Downhole pressure is less a problem than temperature for MWD systems. Most tools are designed to withstand up to 20,000 psi, with specialist tools rated to 25,000 psi. The combination of hydrostatic pressure and system backpressure rarely approaches this limit.

Downhole shock and vibration

Downhole shock and vibration present MWD systems with their most severe challenges. Contrary to expectation, early tests using instrumented downhole systems showed that the magnitudes of lateral (side-to-side) shocks are dramatically greater than axial shocks during normal drilling. Modem MWD tools are generally designed to withstand shocks of approximately 500 G for 0.5 ms over a life of 100,000 cycles. Torsional shock, produced by stick/slip torsional accelerations, may also be significant. If subjected to repeated stick/slip, tools can be expected to fail.

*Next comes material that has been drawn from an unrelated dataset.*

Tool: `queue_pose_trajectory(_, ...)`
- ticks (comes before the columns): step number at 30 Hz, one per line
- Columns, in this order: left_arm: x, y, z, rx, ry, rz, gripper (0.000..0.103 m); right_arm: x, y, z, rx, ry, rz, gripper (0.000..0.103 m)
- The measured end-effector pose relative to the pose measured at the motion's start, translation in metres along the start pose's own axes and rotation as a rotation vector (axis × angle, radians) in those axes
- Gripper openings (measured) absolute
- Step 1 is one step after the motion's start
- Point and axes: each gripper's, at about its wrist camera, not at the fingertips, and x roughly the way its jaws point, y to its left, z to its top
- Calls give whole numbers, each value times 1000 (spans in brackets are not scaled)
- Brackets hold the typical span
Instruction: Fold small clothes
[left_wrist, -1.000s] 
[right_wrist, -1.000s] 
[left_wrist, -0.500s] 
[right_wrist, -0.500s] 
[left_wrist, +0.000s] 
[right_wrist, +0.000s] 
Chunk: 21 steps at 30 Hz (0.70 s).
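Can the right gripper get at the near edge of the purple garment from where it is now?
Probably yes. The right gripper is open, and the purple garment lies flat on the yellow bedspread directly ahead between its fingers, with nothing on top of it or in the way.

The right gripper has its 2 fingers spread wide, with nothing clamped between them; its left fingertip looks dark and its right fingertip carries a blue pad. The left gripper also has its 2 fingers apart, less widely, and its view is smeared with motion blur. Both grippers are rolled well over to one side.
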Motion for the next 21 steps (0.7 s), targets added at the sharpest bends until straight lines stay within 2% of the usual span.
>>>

Tool reliability statistics

Early work done to standardize the measurement and reporting of MWD-tool reliability statistics focused on defining a failure and dividing the aggregate number of successful circulating hours by the aggregate number of failures. This work resulted in a mean-time-between-failure (MTBF) number. If the data were accumulated over a statistically significant period (typically 2,000 hours), meaningful failure-analysis trends could be derived. As downhole tools became more complex, however, the International Association of Drilling Contractors (IADC) published recommendations on the acquisition and calculation of MTBF statistics.[3]

References

  1. Spinnler, R.F. and Stone, F.A. 1978. Mud Pulse Logging While Drilling Telemetry System: Design, Development and Demonstrations. Presented at the IADC Drilling Technology Conference, Houston, Texas, USA, 7 March.
  2. Jellison, M.J., Hall, D.R., Howard, D.C. et al. 2003. Telemetry Drill Pipe: Enabling Technology for the Downhole Internet. Presented at the SPE/IADC Drilling Conference, Amsterdam, Netherlands, 19-21 February. SPE-79885-MS. http://dx.doi.org/10.2118/79885-MS.
  3. Ng, F. 1989. Recommendations for MWD Tool Reliability Statistics. Presented at the SPE Annual Technical Conference and Exhibition, San Antonio, Texas, 8-11 October. SPE-19862-MS. http://dx.doi.org/10.2118/19862-MS.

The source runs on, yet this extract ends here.